(Data records)
Content starts
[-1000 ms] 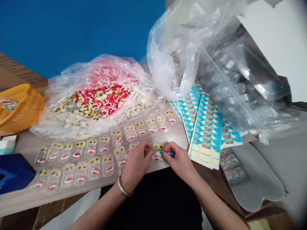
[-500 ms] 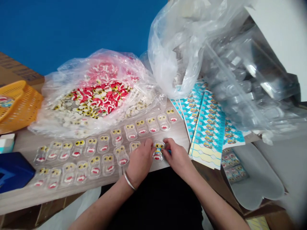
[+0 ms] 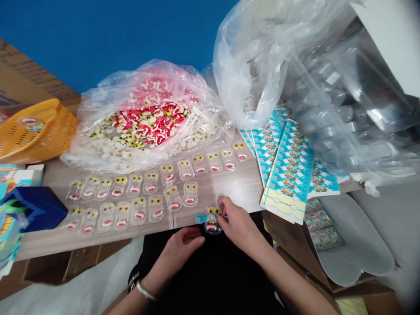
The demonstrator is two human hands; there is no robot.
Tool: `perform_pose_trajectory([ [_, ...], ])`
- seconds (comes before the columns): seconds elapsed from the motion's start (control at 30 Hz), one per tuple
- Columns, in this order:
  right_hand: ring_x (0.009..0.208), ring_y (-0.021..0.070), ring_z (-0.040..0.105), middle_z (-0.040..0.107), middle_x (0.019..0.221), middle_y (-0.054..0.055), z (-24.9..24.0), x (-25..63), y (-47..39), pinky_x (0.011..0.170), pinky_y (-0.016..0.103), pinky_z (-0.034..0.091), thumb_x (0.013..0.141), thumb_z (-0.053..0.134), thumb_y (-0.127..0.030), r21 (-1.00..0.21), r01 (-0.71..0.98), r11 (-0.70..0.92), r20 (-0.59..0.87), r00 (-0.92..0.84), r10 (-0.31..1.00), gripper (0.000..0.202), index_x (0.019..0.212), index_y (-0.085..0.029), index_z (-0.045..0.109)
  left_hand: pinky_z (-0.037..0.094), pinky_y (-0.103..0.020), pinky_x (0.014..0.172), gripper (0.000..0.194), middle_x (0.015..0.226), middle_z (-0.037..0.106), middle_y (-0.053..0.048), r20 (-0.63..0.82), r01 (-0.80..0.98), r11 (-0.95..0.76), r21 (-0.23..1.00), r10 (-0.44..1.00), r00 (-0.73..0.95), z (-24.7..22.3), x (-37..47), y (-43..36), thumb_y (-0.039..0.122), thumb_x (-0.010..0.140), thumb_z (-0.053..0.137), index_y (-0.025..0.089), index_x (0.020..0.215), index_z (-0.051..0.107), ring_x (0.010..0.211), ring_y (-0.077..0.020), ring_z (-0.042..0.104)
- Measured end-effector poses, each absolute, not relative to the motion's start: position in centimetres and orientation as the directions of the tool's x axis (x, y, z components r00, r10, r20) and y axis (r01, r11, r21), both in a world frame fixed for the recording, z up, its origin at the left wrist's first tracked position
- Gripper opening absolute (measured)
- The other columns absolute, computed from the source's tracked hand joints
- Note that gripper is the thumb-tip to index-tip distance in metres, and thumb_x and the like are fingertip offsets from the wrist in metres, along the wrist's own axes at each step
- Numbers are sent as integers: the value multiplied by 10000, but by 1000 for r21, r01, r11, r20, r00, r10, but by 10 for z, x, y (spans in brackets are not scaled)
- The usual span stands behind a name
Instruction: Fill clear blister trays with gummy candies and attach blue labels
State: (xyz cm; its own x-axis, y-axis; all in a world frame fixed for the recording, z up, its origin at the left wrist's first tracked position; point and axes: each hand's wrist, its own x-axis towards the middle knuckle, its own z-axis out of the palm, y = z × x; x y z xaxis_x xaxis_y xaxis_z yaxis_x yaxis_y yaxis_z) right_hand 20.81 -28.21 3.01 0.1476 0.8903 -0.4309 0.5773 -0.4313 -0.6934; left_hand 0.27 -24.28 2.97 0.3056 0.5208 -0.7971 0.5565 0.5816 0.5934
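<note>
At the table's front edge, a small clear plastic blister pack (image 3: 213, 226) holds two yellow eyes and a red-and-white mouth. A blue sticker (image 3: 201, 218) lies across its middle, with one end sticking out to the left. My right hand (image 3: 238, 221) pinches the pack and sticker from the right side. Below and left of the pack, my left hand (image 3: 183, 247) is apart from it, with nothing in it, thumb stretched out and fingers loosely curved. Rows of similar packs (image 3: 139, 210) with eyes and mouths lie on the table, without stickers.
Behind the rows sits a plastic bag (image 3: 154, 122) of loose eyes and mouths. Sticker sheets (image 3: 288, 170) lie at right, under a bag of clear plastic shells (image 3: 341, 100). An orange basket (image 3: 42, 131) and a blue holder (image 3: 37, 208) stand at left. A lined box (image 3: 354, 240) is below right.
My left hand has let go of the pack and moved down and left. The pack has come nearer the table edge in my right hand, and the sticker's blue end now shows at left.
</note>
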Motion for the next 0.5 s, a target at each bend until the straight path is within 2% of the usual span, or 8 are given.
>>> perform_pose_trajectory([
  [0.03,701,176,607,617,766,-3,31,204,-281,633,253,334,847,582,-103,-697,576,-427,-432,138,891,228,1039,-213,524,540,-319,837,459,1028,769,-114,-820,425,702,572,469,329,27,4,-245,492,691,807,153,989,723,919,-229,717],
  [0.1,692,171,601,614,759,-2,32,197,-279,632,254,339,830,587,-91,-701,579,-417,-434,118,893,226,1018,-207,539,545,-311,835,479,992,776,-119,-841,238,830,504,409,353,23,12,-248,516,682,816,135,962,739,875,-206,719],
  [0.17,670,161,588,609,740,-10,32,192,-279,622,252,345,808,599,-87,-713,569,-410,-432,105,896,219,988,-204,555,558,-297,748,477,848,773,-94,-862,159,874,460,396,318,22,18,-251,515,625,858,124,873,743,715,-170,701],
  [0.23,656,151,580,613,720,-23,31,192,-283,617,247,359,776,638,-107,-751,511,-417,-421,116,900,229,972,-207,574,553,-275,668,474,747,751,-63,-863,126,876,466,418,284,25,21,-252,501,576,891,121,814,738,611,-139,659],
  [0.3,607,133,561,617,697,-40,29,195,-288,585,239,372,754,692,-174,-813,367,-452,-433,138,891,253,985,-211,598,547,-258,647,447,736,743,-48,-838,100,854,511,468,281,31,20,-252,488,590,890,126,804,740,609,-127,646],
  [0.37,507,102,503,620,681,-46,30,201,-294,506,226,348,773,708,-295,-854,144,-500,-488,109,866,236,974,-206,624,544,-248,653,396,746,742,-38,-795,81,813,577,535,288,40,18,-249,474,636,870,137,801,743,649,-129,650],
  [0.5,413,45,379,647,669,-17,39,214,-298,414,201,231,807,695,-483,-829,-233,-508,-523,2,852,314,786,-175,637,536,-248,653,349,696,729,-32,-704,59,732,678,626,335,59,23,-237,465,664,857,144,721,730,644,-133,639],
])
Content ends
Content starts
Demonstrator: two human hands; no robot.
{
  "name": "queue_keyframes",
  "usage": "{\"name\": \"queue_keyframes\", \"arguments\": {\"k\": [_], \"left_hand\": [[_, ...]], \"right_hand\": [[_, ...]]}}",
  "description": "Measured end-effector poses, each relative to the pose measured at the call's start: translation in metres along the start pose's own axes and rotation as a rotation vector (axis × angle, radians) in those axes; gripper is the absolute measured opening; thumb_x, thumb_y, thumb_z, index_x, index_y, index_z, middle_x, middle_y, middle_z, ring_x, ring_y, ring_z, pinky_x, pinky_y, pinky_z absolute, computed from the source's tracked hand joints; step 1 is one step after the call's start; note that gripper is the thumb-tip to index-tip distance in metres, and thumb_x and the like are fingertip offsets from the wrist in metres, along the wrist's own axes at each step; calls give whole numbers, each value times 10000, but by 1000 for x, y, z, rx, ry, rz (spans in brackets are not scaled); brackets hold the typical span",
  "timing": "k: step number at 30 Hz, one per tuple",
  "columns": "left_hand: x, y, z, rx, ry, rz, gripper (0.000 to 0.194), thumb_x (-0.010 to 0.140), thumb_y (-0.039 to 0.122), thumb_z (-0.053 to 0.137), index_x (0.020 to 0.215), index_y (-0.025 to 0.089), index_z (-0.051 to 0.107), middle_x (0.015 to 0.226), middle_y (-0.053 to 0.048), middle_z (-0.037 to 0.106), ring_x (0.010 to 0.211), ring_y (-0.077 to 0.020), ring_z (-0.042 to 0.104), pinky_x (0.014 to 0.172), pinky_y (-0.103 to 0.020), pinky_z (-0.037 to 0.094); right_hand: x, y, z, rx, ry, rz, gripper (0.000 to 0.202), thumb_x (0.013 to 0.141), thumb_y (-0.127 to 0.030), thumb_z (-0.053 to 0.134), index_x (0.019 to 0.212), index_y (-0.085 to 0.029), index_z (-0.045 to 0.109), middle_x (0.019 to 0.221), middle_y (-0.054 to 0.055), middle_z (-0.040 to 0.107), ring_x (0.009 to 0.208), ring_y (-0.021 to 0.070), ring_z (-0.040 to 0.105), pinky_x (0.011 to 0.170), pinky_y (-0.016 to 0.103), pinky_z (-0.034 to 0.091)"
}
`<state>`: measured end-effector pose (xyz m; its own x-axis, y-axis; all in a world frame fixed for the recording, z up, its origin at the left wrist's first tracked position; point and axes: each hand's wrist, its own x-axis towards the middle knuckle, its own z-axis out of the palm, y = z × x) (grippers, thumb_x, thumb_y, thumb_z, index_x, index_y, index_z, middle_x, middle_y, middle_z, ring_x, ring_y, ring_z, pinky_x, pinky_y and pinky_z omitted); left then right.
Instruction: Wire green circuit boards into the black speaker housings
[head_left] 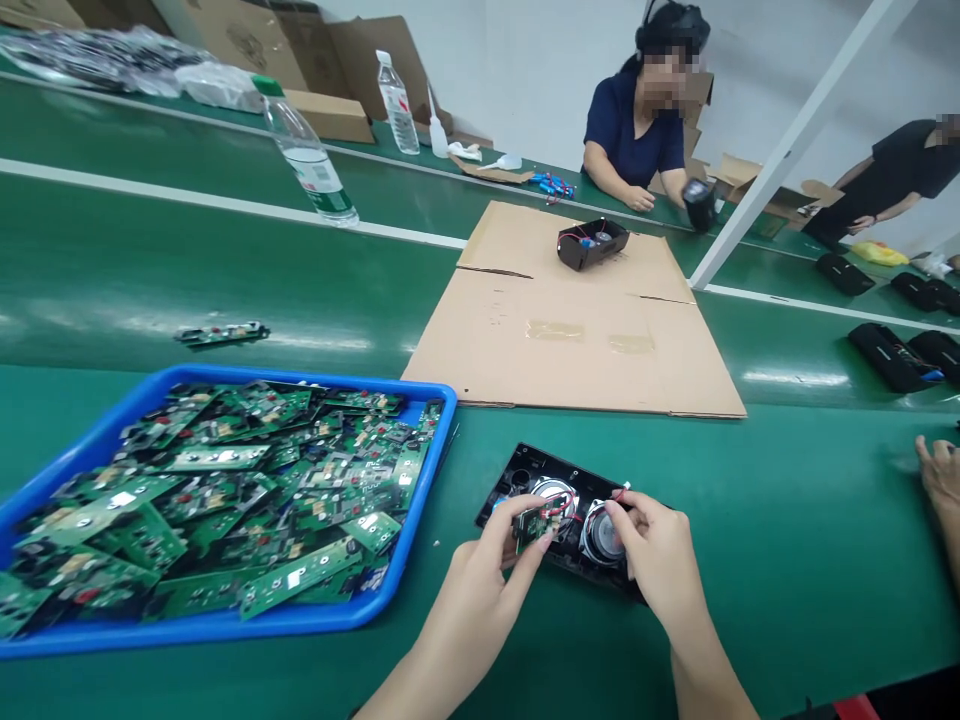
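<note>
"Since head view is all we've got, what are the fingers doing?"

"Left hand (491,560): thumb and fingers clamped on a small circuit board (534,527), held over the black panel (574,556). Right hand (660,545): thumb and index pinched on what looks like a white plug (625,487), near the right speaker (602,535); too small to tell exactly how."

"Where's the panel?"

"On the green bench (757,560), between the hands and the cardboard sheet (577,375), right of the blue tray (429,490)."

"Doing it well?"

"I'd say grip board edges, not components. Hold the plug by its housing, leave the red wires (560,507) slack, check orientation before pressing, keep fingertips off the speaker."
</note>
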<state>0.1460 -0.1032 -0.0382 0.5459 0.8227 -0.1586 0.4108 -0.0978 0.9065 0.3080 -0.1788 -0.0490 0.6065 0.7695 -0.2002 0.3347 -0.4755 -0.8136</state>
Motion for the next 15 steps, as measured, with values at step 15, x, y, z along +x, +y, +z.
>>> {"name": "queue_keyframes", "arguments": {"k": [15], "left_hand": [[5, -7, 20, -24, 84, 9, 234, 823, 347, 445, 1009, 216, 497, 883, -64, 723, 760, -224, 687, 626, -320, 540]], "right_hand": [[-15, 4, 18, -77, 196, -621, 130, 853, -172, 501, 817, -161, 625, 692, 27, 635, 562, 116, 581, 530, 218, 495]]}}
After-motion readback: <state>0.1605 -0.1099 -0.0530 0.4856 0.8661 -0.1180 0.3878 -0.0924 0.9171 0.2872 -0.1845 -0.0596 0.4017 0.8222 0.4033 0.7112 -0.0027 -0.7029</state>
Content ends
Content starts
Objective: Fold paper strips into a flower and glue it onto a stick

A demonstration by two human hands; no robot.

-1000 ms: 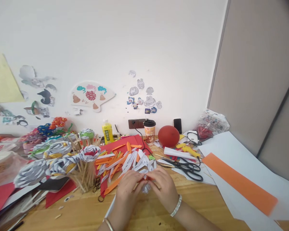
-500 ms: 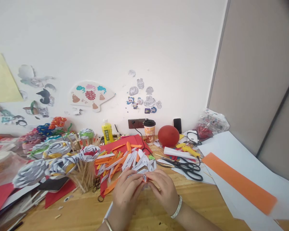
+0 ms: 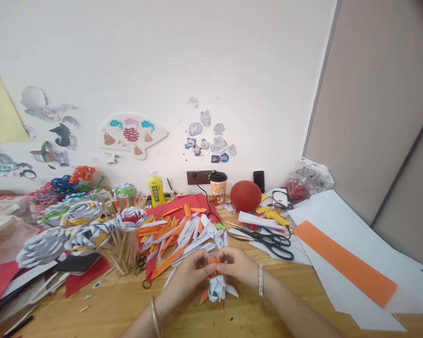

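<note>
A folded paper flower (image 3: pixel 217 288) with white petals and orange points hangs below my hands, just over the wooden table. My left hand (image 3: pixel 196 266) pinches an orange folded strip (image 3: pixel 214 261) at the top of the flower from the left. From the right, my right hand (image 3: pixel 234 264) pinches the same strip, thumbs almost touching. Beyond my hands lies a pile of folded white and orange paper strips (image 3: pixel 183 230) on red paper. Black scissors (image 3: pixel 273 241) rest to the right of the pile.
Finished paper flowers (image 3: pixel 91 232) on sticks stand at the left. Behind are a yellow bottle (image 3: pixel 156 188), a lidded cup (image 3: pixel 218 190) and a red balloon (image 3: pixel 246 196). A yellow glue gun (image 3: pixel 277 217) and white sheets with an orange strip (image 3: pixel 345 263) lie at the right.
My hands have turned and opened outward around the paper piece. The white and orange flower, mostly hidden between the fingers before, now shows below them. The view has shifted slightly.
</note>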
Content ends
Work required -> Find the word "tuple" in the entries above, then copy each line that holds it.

Answer to the exercise ->
- seconds (comes before the columns): seconds elapsed from the motion's start (control at 30 Hz), one per tuple
  "timing": "k: step number at 30 Hz, one per tuple",

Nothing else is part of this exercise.